PlayBrain adalah perusahaan creative agency di industri game Jepang | Sumber: The Esports Observer

Beberapa tahun terakhir, standar siaran esports di seluruh dunia memang telah meningkat pesat. Sebuah siaran yang baik tidak sekadar streaming tampilan game yang ditandingkan, tapi juga dapat menampilkan statistik dan berbagai informasi di tengah pertandingan. Kualitas siaran esports sudah mengikuti standar siaran olahraga konvensional, misalnya sepak bola. Dan untuk bisa melakukan hal-hal tersebut secara real-time, dibutuhkan berbagai macam layanan, seperti layanan penyediaan data, visualisasi data, dan lain sebagainya.

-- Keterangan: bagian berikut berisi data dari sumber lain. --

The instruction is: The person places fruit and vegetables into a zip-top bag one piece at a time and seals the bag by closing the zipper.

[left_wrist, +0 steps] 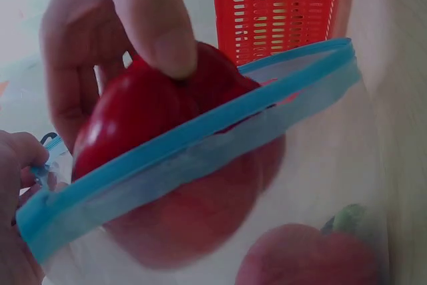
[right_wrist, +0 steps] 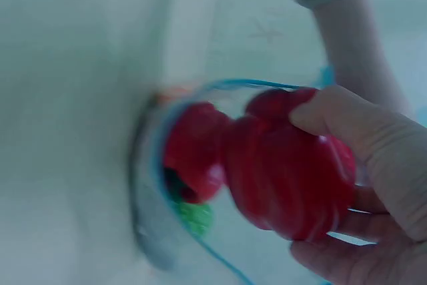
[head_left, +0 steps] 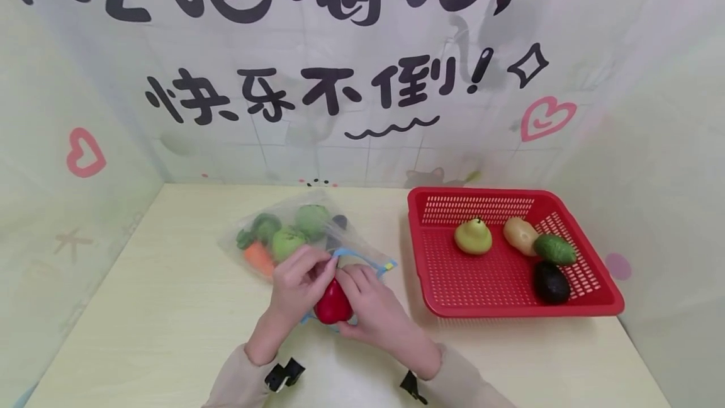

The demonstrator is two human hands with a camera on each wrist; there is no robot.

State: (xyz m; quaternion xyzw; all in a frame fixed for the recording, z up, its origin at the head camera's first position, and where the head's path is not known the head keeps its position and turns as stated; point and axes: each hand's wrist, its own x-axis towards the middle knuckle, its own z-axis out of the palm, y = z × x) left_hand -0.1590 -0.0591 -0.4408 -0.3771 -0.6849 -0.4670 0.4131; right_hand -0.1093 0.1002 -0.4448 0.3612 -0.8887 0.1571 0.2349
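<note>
Deep red bell pepper (head_left: 333, 304), glossy and plump, with rounded lobes, deep creases and bright highlights along the skin. Located at the mouth of a clear zip bag (head_left: 368, 241), with upper part above the blue-edged opening and lower part behind the see-through film, in the left wrist view.

Grasped firmly by the right hand (head_left: 370, 301), with thumb across the top of the pepper and fingers curled round the far side. Pinched between thumb and fingers of the left hand (head_left: 299, 279), on the opposite side: the bag's blue rim. Bare forearms angled inward from the near edge of a pale wooden table (head_left: 153, 294), in beige sleeves (head_left: 240, 379) with black wrist mounts (head_left: 285, 374).

Inside the bag, lying on the table: an orange carrot (head_left: 259, 259) with green top, several round green items (head_left: 287, 243), a dark item (head_left: 340, 221) and, near the opening, a second red item (left_wrist: 307, 255) with a touch of green, too blurred to name.

To the right, a red plastic basket (head_left: 416, 238) with a yellow-green pear (head_left: 473, 238), a tan potato (head_left: 519, 236), a green cucumber (head_left: 555, 249) and a dark avocado (head_left: 551, 283).

On the white backdrop (head_left: 317, 43), in bold black Chinese characters: "吃饱喝饱," cropped at the top, then "快乐不倒!" above a wavy line, beside a star outline and pink hearts.
</note>
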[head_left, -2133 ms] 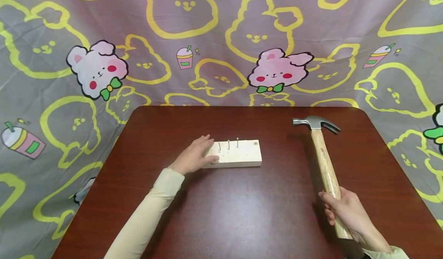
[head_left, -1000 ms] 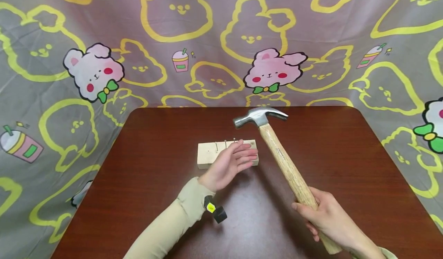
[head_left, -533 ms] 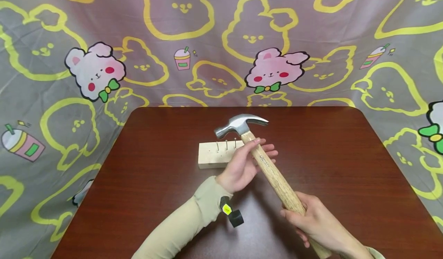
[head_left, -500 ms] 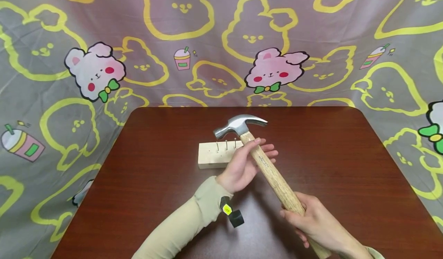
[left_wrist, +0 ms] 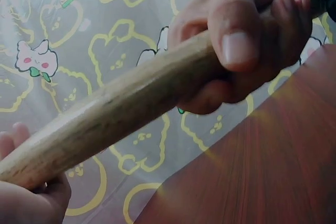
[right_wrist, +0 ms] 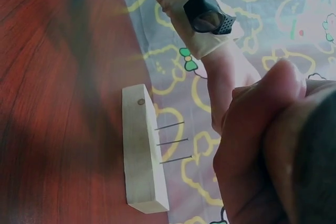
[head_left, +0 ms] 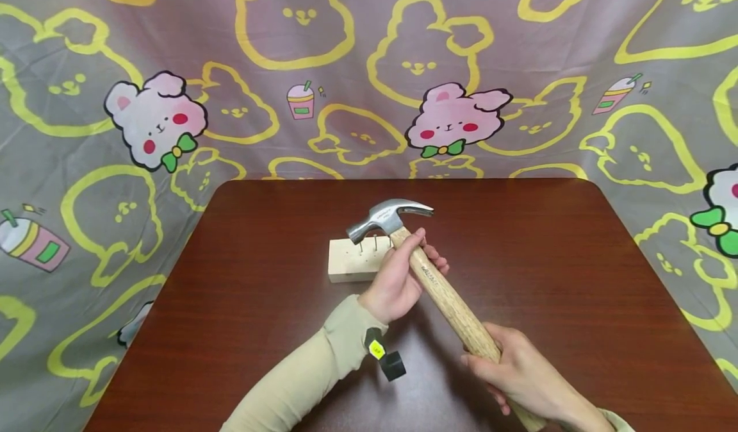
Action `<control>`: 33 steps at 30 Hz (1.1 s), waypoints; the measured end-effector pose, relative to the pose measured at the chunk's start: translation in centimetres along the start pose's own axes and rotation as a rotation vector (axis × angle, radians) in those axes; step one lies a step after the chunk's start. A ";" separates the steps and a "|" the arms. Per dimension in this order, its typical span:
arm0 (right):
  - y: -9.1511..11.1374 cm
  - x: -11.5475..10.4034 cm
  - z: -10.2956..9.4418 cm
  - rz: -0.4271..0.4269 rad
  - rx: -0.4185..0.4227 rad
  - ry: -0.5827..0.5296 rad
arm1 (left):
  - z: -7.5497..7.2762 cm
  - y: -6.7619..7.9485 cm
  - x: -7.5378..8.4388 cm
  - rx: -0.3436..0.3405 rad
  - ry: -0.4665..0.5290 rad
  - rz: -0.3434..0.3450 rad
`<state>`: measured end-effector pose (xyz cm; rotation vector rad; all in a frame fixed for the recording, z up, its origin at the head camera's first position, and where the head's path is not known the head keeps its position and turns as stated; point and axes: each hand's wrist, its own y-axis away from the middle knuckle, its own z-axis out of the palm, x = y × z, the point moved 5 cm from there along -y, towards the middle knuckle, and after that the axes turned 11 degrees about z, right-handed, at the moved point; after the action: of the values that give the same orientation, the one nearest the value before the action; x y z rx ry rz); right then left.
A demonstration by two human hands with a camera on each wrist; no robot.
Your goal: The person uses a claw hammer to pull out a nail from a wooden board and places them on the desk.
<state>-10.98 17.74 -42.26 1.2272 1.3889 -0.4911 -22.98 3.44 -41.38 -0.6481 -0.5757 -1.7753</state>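
A claw hammer (head_left: 452, 304) with a steel head and pale wooden handle is held up on a slant over the table. My right hand (head_left: 516, 371) grips the handle near its lower end; in the left wrist view the right thumb lies over the wood (left_wrist: 121, 100). Just below the steel head, my left hand (head_left: 398, 284) holds the handle from underneath, thumb on one side and fingers bent up round the other. Behind lies a light wooden block (head_left: 348, 266), partly covered by the left hand. Three upright nails (right_wrist: 173, 141) stand in its top.
The block rests on a dark red-brown table (head_left: 277, 227) with rounded far corners. A cartoon-printed cloth (head_left: 357, 47) hangs round its back and sides. A small black camera (head_left: 394, 365) is strapped to the left wrist.
The left hand came off the block, turned palm up and took the handle below the head; its fingers have since curled in. The right hand swung the hammer left, its head lowering towards the block.
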 end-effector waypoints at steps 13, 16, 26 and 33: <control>-0.2 0.0 0.1 -0.007 0.004 0.040 | 0.6 0.8 0.3 -0.016 0.091 -0.043; -0.2 -0.1 0.2 -0.011 -0.003 0.045 | 0.3 0.9 0.3 0.018 0.091 -0.066; -0.4 -0.6 0.1 -0.119 -0.093 0.017 | -0.4 0.9 0.7 0.141 0.101 -0.016; -0.5 -0.3 -2.8 -0.215 -0.013 -0.014 | -0.8 0.6 1.6 0.181 0.094 0.047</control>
<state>-12.76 19.78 -41.49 1.0667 1.5175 -0.6372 -22.93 1.67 -40.87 -0.4473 -0.6430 -1.6772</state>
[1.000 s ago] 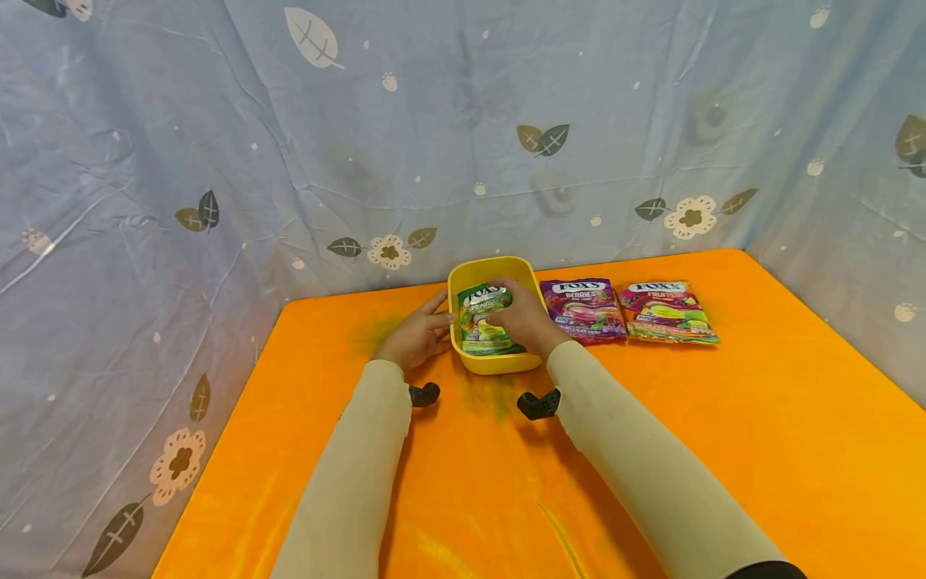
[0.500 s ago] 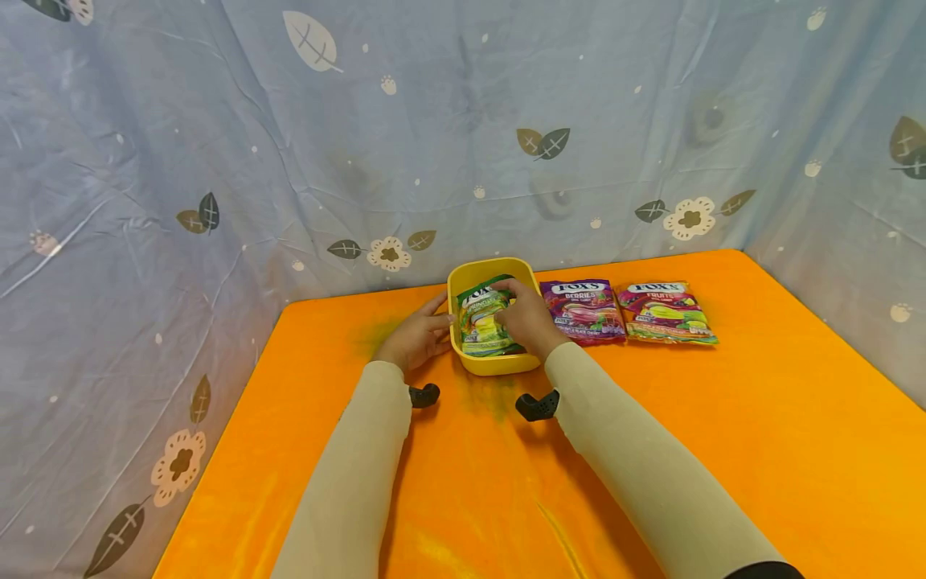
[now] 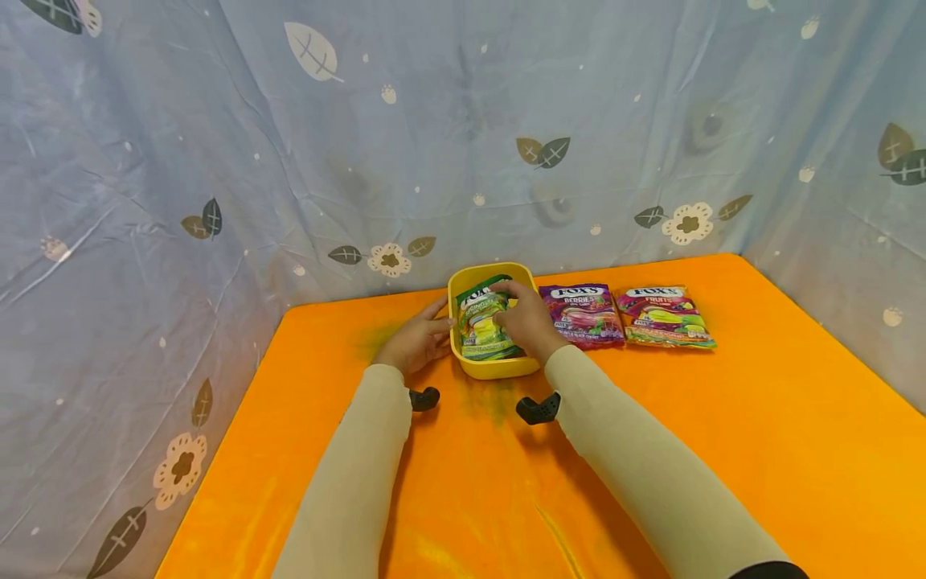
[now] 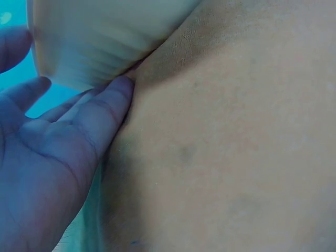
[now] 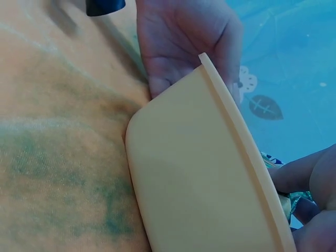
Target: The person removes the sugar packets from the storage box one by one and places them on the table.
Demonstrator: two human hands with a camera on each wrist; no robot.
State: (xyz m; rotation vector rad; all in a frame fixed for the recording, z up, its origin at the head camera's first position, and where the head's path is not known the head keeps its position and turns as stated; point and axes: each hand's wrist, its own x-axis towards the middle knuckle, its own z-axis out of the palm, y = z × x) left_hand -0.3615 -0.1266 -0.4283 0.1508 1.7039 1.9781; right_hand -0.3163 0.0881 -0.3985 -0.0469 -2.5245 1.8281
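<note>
A yellow plastic tub (image 3: 499, 371) stands near the table's back edge. Inside lies a green bag of Fox's candy (image 3: 477, 326), partly covered by my right hand (image 3: 531, 320). That hand reaches over the tub's right side and pinches the bag between thumb and fingers; the right wrist view shows a bit of green wrapper between them. My left hand (image 3: 414, 342) rests against the tub's left outer wall, fingers fairly straight. The left wrist view shows its fingertips touching the lower part of the tub wall (image 4: 100, 42).
Right of the tub lie a purple Fox's berries bag (image 3: 582, 315) and a red-orange Fox's fruits bag (image 3: 664, 316). An orange cloth covers the table (image 3: 477, 498). A patterned blue curtain (image 3: 448, 161) hangs behind and at both sides.
The green bag has shifted and tilted slightly inside the tub under my right hand, whose fingers have moved a little. My left hand has stayed at the tub's side.
</note>
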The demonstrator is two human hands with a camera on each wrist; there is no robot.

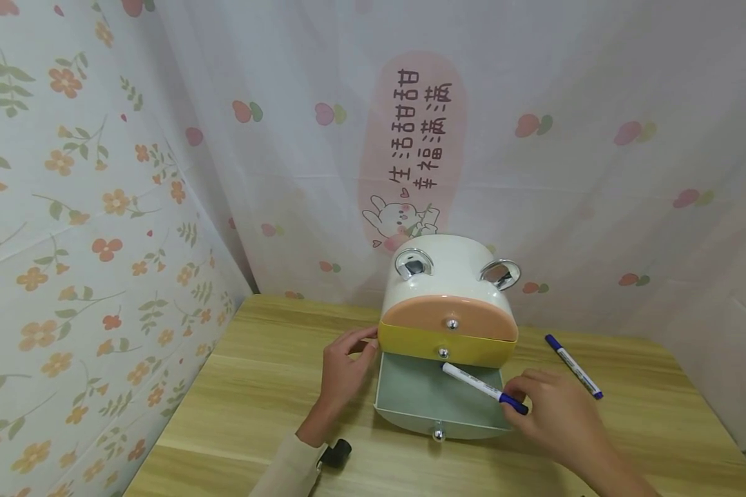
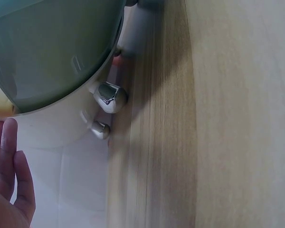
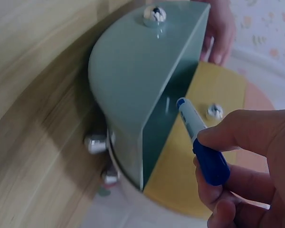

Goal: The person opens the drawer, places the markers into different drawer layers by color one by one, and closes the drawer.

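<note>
A rounded drawer organizer stands on the table, with an orange, a yellow and a green drawer. Its green bottom drawer is pulled out, while the orange and yellow ones are closed. My right hand pinches a white marker by its blue cap, between thumb and fingers. The marker's other end points over the green drawer toward the yellow front, as the right wrist view also shows. My left hand rests its fairly straight fingers against the organizer's left side, near the yellow drawer.
A second marker with blue ends lies on the wooden table, right of the organizer. Shiny metal loops stick out from the organizer's top. A patterned curtain hangs close behind, and a flowered one at the left.
</note>
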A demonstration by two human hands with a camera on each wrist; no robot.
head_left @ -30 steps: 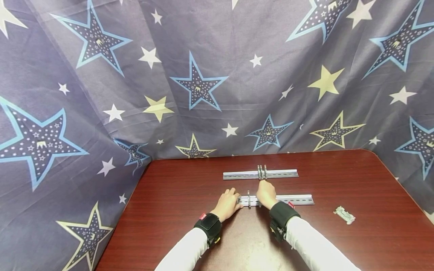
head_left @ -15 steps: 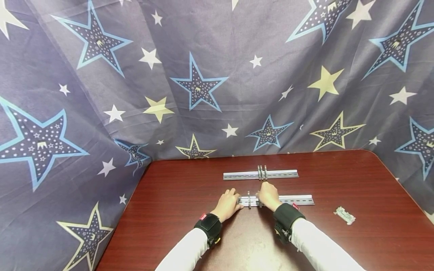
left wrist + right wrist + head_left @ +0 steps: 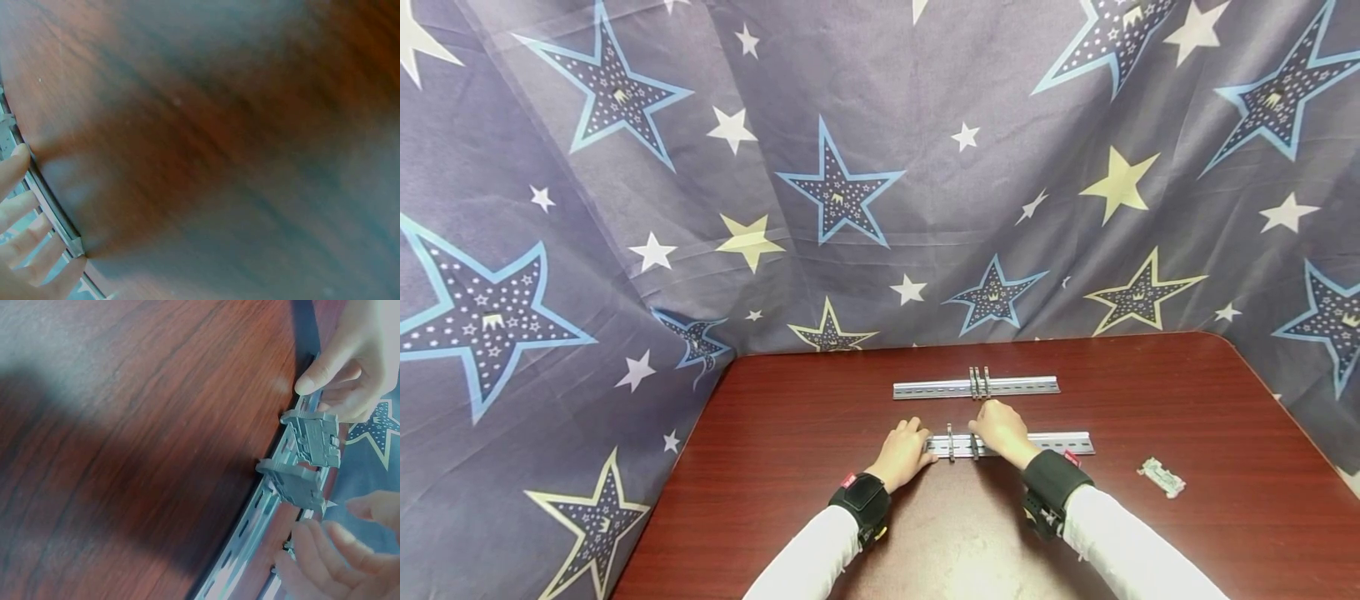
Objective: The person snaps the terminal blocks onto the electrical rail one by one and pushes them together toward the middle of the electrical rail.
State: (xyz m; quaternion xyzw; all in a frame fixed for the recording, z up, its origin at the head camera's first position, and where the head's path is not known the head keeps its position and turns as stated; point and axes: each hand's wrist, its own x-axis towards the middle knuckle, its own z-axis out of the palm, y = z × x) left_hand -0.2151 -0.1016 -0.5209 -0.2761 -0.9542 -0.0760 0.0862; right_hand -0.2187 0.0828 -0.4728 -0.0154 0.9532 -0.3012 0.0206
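Observation:
On the near metal DIN rail (image 3: 1060,442) two grey terminal blocks stand upright: a left one (image 3: 315,440) and a right one (image 3: 294,485), with a small gap between them. My left hand (image 3: 901,454) grips the rail's left end, the thumb along its near edge and the fingers across it, as the left wrist view also shows. Just beyond the right block is my right hand (image 3: 1000,429). In the right wrist view its thumb and fingers are parted and loosely bent, apart from that block and holding nothing.
A second DIN rail (image 3: 1022,385) lies farther back with several terminal blocks (image 3: 980,382) clustered near its middle. One loose terminal block (image 3: 1162,477) lies flat on the right of the brown table (image 3: 805,400). A star-patterned curtain (image 3: 850,292) hangs behind.
My right hand has moved slightly right and off the right terminal block, which now shows standing on the rail. The left hand has stayed on the rail's end.

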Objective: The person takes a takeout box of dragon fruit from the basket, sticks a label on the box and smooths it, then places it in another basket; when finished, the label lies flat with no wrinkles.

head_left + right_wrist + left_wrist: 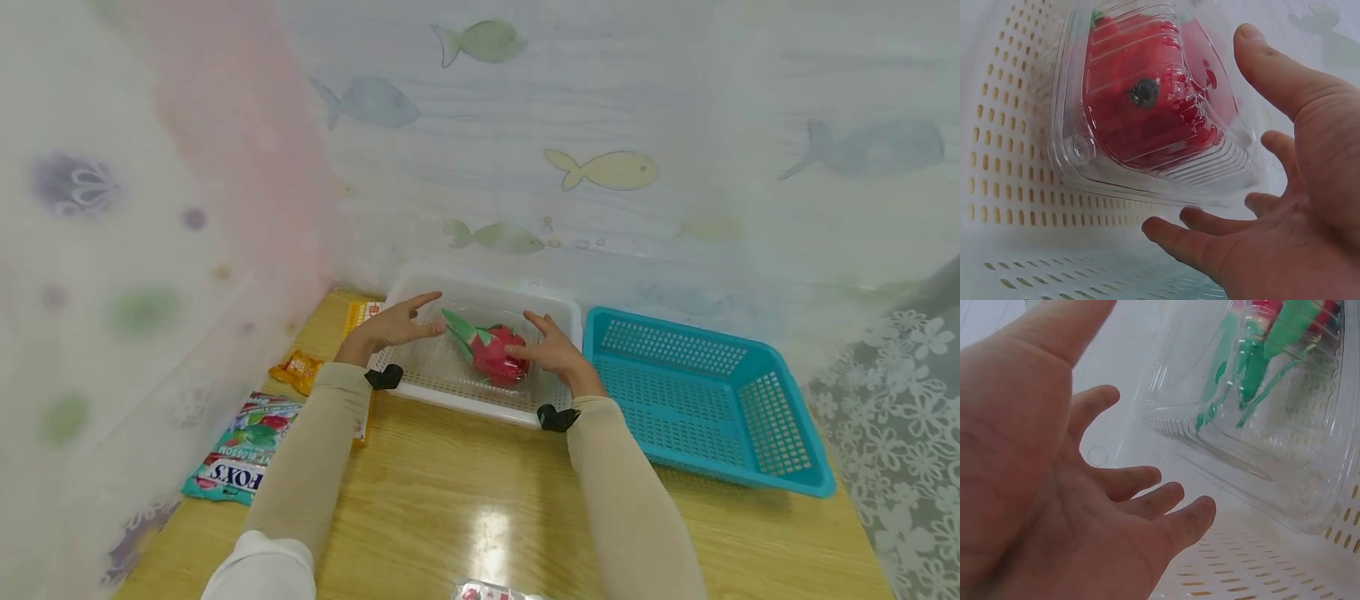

Penayangan informasi-informasi menghibur seperti ini disebut oleh Sheetal sebagai “second screen experience”, dan merupakan jenis layanan yang di Jepang masih sangat jarang atau bahkan belum ada. Di sinilah perusahaan-perusahaan teknologi bisa masuk dan merebut pasar esports Jepang yang masih dalam masa pertumbuhan. Mungkin tidak hanya Jepang, tapi di negara-negara lain dengan industri esports yang belum dewasa, misalnya Indonesia.

“Saya rasa negara barat sudah mulai bergerak ke arah advanced analytics untuk para atlet esports. Di Jepang kita belum sampai di level itu, tapi saya rasa itu sesuatu (yang patut diperhatikan). Orang-orang Jepang menyukai informasi. Ini adalah salah satu hal yang akan membantu kita memperoleh lebih banyak insight, tidak hanya dalam hal pengalaman penggemar, tapi juga untuk pengalaman pengembangan para atlet,” ujar Sheetal.